### [PROBLEM STATEMENT]
Find and return every line of the data that contains the word "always".

[Opening DATA FOR THE TASK section]

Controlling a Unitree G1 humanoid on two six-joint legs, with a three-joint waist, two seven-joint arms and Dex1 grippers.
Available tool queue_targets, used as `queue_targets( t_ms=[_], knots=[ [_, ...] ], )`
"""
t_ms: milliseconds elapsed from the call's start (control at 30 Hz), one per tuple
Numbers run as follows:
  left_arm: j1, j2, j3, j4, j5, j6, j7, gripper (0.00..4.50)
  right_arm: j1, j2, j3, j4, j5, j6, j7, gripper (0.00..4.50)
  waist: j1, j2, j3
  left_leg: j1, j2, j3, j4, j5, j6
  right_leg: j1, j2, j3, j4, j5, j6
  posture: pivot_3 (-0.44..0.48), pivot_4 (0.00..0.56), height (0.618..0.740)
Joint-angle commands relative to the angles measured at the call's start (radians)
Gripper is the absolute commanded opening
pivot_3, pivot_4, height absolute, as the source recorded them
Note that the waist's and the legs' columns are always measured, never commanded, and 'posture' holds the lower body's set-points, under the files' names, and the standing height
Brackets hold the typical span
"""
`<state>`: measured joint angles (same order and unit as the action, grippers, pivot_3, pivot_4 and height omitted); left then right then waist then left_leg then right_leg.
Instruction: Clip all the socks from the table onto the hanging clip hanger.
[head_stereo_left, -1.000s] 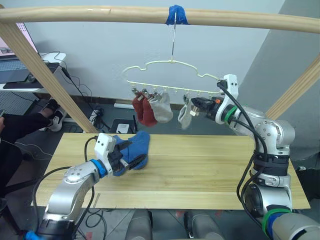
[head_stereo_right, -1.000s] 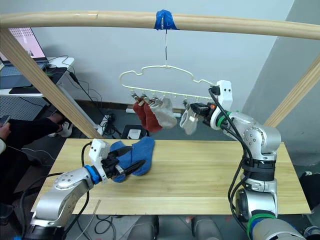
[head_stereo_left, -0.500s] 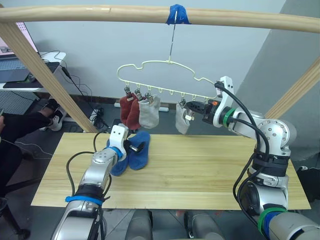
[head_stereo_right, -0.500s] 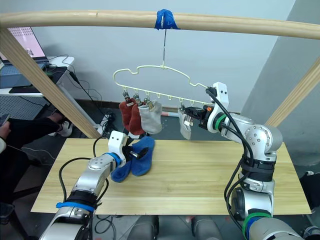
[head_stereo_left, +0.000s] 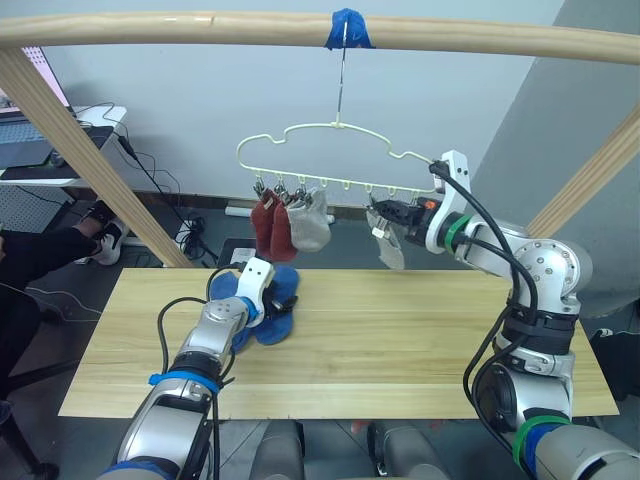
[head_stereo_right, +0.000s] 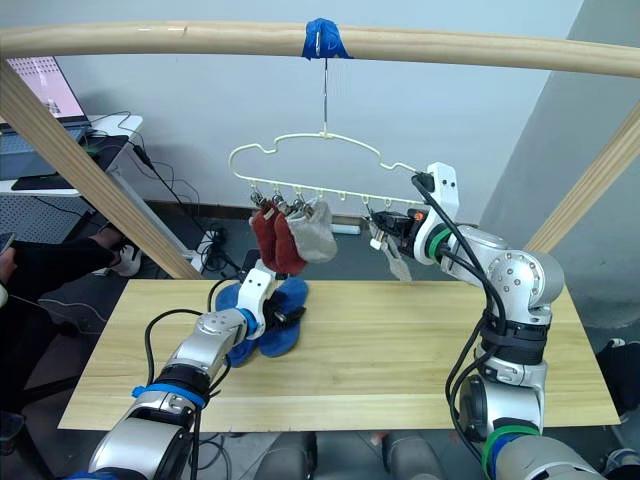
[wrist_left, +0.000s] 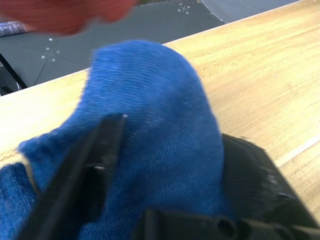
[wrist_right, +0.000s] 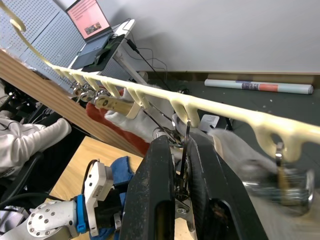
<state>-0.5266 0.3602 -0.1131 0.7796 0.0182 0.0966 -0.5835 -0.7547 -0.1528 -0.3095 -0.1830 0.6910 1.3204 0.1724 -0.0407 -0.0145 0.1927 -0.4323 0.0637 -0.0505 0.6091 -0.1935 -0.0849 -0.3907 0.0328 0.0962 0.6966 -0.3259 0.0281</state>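
The pale yellow-green clip hanger (head_stereo_left: 335, 133) hangs by its hook from the rail. Two rust red socks (head_stereo_left: 270, 226) and a light grey sock (head_stereo_left: 313, 229) are clipped at its left end. Another grey sock (head_stereo_left: 389, 250) dangles from a clip near its right end, and my right gripper (head_stereo_left: 384, 212) is shut on that clip (wrist_right: 182, 150). Two blue socks (head_stereo_left: 268, 318) lie on the table (head_stereo_left: 430, 340) at the back left. My left gripper (head_stereo_left: 286, 300) rests on them, its fingers (wrist_left: 82, 170) on either side of one bunched blue sock (wrist_left: 155, 150).
The thick wooden rail with blue tape (head_stereo_left: 350, 28) runs across the top, and slanted wooden posts (head_stereo_left: 85, 150) stand at both sides. A white desk with a laptop (head_stereo_left: 45, 140) and a seated person's legs (head_stereo_left: 40, 250) are at far left.
My left gripper has shifted right along the blue socks and the arm has swung inward. The hanger has swayed, and the right gripper with its clip and grey sock sits slightly further right.
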Motion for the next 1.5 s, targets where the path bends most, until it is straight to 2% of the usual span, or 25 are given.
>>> queue_targets(
  t_ms=[33, 200, 300, 467, 600, 667, 967, 1233, 1500],
  knots=[
    [0.039, 0.0, -0.011, -0.043, 0.004, -0.003, -0.037, 2.24, -0.004, 0.002, -0.017, -0.037, 0.026, -0.01, -0.005, 0.09, 0.0, 0.0, 0.0, 0.0, 0.0, 0.0, 0.0, 0.0, 0.0, 0.0, 0.0, 0.0, 0.0, 0.0, 0.0, -0.006, 0.2, 0.74],
    [0.087, 0.002, -0.026, -0.15, 0.006, -0.028, -0.076, 0.8, -0.001, 0.0, -0.017, -0.03, 0.021, -0.017, -0.004, 0.09, 0.0, 0.0, 0.0, 0.0, 0.0, 0.0, 0.0, 0.0, 0.0, 0.0, 0.0, 0.0, 0.0, 0.0, 0.0, -0.005, 0.201, 0.74],
    [0.144, 0.01, -0.038, -0.313, -0.024, -0.025, -0.142, 0.03, 0.003, -0.008, -0.012, -0.023, 0.016, -0.014, -0.001, 0.09, 0.0, 0.0, 0.0, 0.0, 0.0, 0.0, 0.0, 0.0, 0.0, 0.0, 0.0, 0.0, 0.0, 0.0, 0.0, 0.002, 0.206, 0.74],
    [0.23, 0.021, -0.027, -0.582, -0.117, -0.028, -0.246, 0.03, 0.008, -0.012, -0.042, -0.012, 0.031, 0.057, -0.014, 0.09, 0.001, 0.001, 0.0, 0.0, 0.0, 0.0, 0.0, 0.0, 0.0, 0.0, 0.0, 0.0, 0.0, 0.0, 0.0, 0.0, 0.203, 0.74],
    [0.243, 0.006, 0.011, -0.762, -0.216, -0.102, -0.287, 0.03, -0.054, 0.081, -0.223, 0.013, 0.079, 0.203, -0.092, 0.09, 0.002, 0.0, 0.0, 0.0, 0.0, 0.0, 0.0, 0.0, 0.0, 0.0, 0.0, 0.0, 0.0, 0.0, 0.0, 0.002, 0.201, 0.74],
    [0.235, 0.006, 0.008, -0.804, -0.219, -0.143, -0.29, 0.03, -0.101, 0.145, -0.34, 0.028, 0.081, 0.271, -0.139, 0.09, 0.003, 0.001, 0.0, 0.0, 0.0, 0.0, 0.0, 0.0, 0.0, 0.0, 0.0, 0.0, 0.0, 0.0, 0.0, 0.005, 0.198, 0.74],
    [0.179, -0.045, -0.045, -0.75, -0.123, -0.357, -0.226, 0.03, -0.175, 0.255, -0.498, 0.054, 0.197, 0.294, -0.327, 0.09, 0.005, 0.001, 0.001, 0.0, 0.0, 0.0, 0.0, 0.0, 0.0, 0.0, 0.0, 0.0, -0.001, 0.0, 0.0, -0.006, 0.184, 0.74],
    [0.142, -0.065, -0.047, -0.695, -0.079, -0.444, -0.165, 0.03, -0.171, 0.27, -0.508, 0.07, 0.363, 0.294, -0.489, 0.09, -0.003, 0.001, 0.001, 0.0, 0.0, 0.0, 0.0, 0.0, 0.0, 0.0, 0.0, 0.001, -0.001, 0.0, 0.0, -0.007, 0.179, 0.74],
    [0.117, -0.056, -0.041, -0.661, -0.054, -0.48, -0.119, 0.03, -0.155, 0.258, -0.495, 0.091, 0.475, 0.294, -0.588, 0.09, -0.013, 0.001, 0.001, 0.0, 0.0, 0.0, 0.0, 0.0, 0.0, 0.0, 0.0, 0.001, -0.001, 0.0, 0.0, -0.007, 0.176, 0.74]
  ],
)
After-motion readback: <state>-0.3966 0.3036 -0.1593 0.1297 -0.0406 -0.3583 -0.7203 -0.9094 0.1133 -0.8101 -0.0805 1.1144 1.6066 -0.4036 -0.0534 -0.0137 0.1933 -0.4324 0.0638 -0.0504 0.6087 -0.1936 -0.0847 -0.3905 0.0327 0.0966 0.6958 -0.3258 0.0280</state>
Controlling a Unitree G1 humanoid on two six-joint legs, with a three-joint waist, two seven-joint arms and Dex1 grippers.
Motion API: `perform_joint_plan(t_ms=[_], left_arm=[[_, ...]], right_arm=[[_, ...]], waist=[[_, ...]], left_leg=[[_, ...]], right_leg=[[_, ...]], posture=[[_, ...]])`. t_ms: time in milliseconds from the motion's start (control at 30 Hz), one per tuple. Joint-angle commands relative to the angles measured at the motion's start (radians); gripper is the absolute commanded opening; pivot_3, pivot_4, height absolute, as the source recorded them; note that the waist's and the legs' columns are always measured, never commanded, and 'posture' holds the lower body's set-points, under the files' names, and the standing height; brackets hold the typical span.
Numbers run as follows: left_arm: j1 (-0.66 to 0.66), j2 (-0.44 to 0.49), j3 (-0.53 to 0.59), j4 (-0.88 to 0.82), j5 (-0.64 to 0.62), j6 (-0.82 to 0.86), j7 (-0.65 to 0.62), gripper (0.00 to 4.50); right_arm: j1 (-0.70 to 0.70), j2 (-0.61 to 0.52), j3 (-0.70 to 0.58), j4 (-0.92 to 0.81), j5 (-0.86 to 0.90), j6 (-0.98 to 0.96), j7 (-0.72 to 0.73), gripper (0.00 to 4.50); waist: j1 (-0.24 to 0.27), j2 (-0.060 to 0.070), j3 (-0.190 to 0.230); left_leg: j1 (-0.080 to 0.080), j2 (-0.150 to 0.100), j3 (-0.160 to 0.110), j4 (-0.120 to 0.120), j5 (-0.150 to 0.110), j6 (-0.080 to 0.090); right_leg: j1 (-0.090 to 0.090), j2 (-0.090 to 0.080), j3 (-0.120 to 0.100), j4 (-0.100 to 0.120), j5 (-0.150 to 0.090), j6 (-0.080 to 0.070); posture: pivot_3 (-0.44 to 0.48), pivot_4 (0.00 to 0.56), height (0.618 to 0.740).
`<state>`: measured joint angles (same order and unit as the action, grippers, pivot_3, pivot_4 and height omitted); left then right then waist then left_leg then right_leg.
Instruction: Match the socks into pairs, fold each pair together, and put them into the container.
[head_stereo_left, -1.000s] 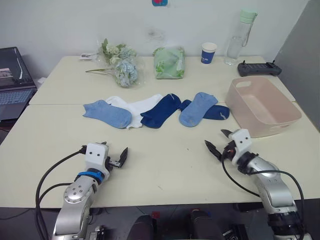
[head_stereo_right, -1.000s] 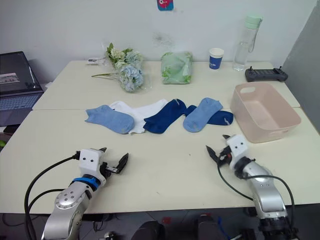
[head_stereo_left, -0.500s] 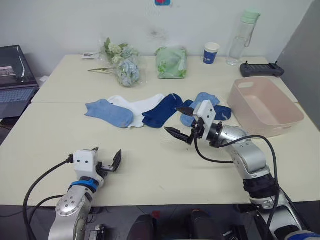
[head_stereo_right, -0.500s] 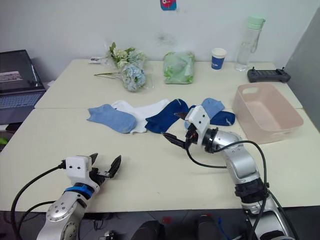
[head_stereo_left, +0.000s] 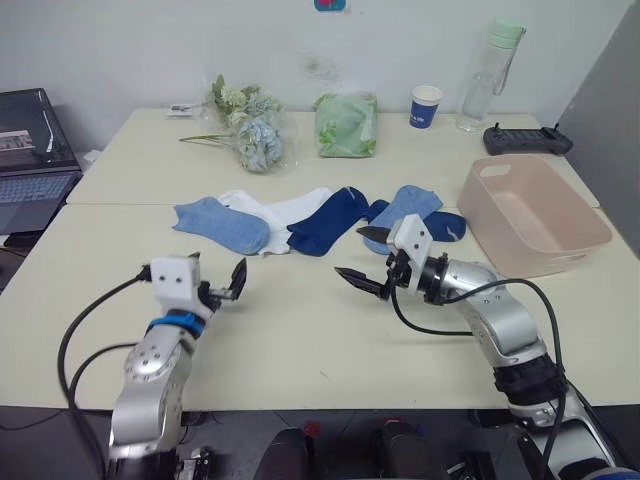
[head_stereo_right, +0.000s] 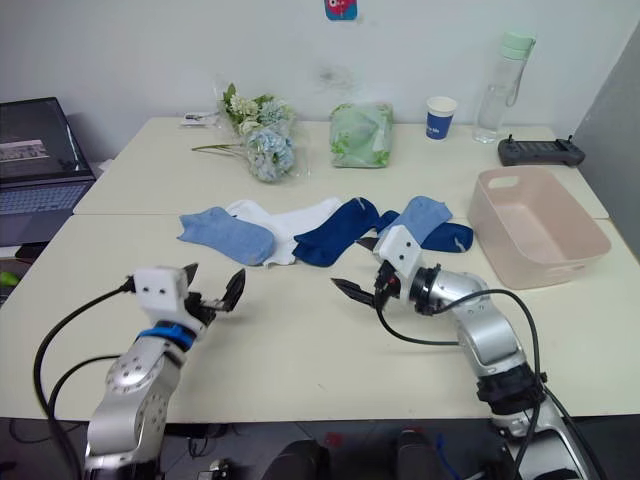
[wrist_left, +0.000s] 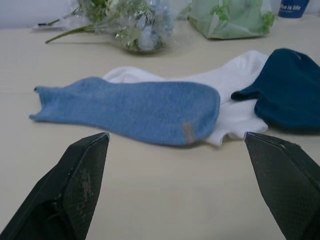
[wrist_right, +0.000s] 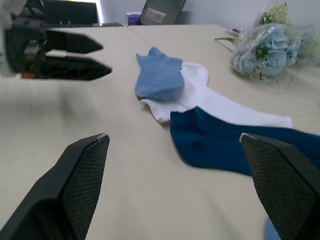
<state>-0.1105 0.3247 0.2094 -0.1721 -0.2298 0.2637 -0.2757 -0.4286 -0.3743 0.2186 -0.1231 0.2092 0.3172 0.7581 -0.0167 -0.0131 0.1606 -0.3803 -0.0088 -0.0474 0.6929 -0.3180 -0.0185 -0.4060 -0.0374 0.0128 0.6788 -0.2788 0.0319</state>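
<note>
Several socks lie in a row mid-table: a light blue sock (head_stereo_left: 220, 223), a white sock (head_stereo_left: 277, 207) partly under it, a navy sock (head_stereo_left: 326, 219), a second light blue sock (head_stereo_left: 405, 207) and another navy sock (head_stereo_left: 446, 226) tucked beneath that. The pink container (head_stereo_left: 533, 214) stands to their right and looks empty. My left gripper (head_stereo_left: 218, 270) hovers open, short of the left light blue sock (wrist_left: 135, 107). Just in front of the navy sock (wrist_right: 235, 142), my right gripper (head_stereo_left: 350, 252) is open and holds nothing.
Along the far side are a bunch of flowers (head_stereo_left: 250, 125), a green plastic bag (head_stereo_left: 345, 124), a paper cup (head_stereo_left: 426, 106), a water bottle (head_stereo_left: 483, 72) and a black controller (head_stereo_left: 525, 139). A laptop (head_stereo_left: 30, 145) sits off the table's left.
The right arm swung from the front right edge to the middle, in front of the navy sock. The left gripper rose and moved forward toward the left light blue sock.
</note>
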Motion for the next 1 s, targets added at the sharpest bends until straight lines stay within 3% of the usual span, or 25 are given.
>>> perform_joint_plan(t_ms=[33,267,467,933,1000], left_arm=[[-0.081,0.012,-0.034,0.083,0.027,-0.002,-0.013,4.5],[-0.267,0.008,-0.071,0.337,0.109,-0.042,0.036,4.5],[-0.337,0.01,-0.068,0.453,0.123,-0.076,0.032,4.5],[-0.334,0.006,-0.043,0.467,0.103,-0.118,0.029,0.15],[-0.315,0.01,-0.029,0.437,0.092,-0.105,0.03,0.07]], right_arm=[[0.013,-0.011,-0.018,-0.074,-0.011,-0.019,-0.018,4.49],[0.065,-0.023,-0.028,-0.131,-0.025,-0.003,-0.054,4.49],[0.095,-0.036,-0.04,-0.172,-0.027,0.012,-0.077,4.49],[0.096,-0.047,-0.039,-0.168,-0.029,0.011,-0.092,4.5],[0.096,-0.048,-0.04,-0.167,-0.029,0.011,-0.093,4.5]], waist=[[-0.002,0.0,0.0],[-0.009,0.0,0.0],[-0.009,0.0,0.0],[-0.009,0.0,0.0],[-0.009,0.0,0.0]], left_leg=[[0.0,0.0,0.0,0.0,0.0,0.0],[0.0,0.0,0.0,0.0,0.001,-0.001],[0.0,0.0,-0.001,0.0,0.002,-0.003],[0.0,0.0,-0.001,0.0,0.002,-0.004],[0.0,0.0,-0.001,0.0,0.002,-0.004]], right_leg=[[0.0,0.0,0.0,0.0,0.0,0.0],[-0.001,0.001,0.0,0.001,0.0,0.0],[-0.001,0.001,0.0,0.001,0.0,0.0],[-0.001,0.0,0.0,0.001,0.0,0.0],[-0.001,0.0,0.0,0.001,0.0,0.0]], posture=[[0.0,0.15,0.74],[0.0,0.15,0.74],[0.0,0.15,0.74],[0.0,0.15,0.74],[0.0,0.15,0.74]])
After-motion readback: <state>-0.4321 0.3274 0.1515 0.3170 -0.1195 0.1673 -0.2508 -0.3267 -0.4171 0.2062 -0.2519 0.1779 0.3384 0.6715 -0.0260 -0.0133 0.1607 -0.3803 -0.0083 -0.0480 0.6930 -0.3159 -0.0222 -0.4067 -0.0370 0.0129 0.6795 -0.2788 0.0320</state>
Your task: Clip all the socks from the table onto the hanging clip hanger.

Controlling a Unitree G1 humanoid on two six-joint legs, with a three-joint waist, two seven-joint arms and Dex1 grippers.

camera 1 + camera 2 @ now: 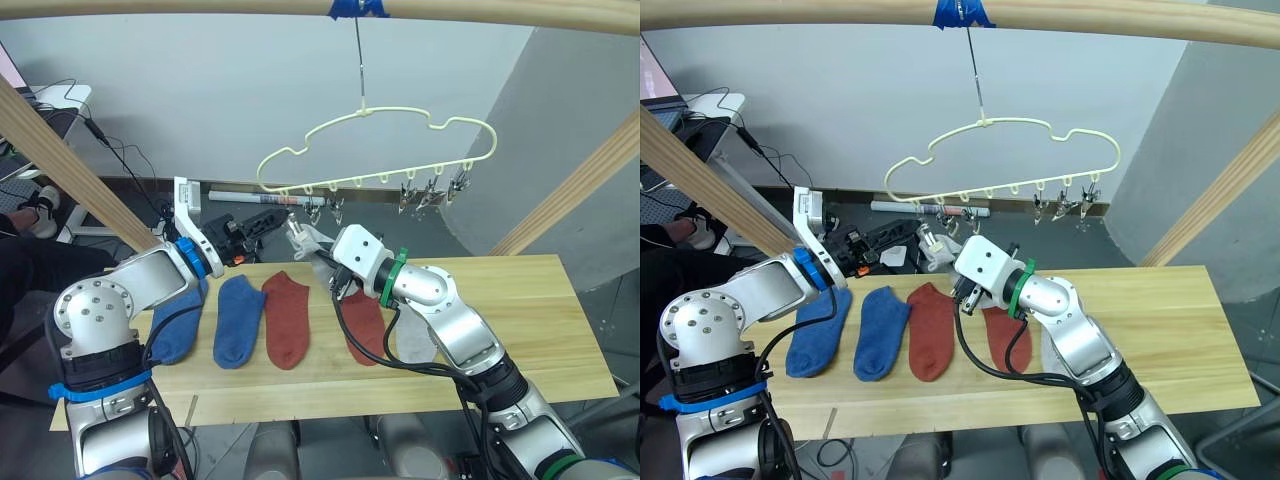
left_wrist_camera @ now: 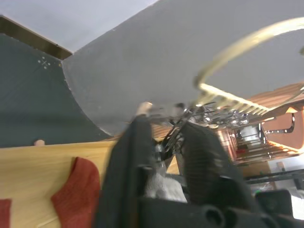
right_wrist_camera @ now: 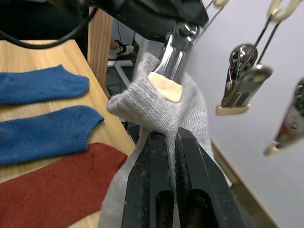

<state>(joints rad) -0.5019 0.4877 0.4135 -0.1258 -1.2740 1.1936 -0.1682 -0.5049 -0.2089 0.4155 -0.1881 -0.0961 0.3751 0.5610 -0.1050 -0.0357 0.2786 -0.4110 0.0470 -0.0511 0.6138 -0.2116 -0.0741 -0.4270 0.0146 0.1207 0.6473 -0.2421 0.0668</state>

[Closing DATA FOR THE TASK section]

### [RESULT]
Note that the waist's and the legs' columns are always measured, never commanded, and 'posture' holds the lower body's set-points, under the files' names, and the standing height
Motion API: `perform_joint_plan(t_ms=[_], left_arm=[[_, ...]], right_arm=[[_, ...]], waist=[[_, ...]], left_leg=[[_, ...]], right_leg=[[_, ...]], posture=[[_, ...]])`. t_ms: time in milliseconds from the motion's start (control at 30 Hz), one per tuple. Joint-angle commands relative to the angles measured at the motion's start (radians); gripper is the absolute commanded opening; pivot_3, pivot_4, height absolute, as the source recorded them; note that the waist's and the legs' columns are always measured, never commanded, and 'posture' holds the lower body's set-points, under the files' names, and the standing height; brackets hold the typical span.

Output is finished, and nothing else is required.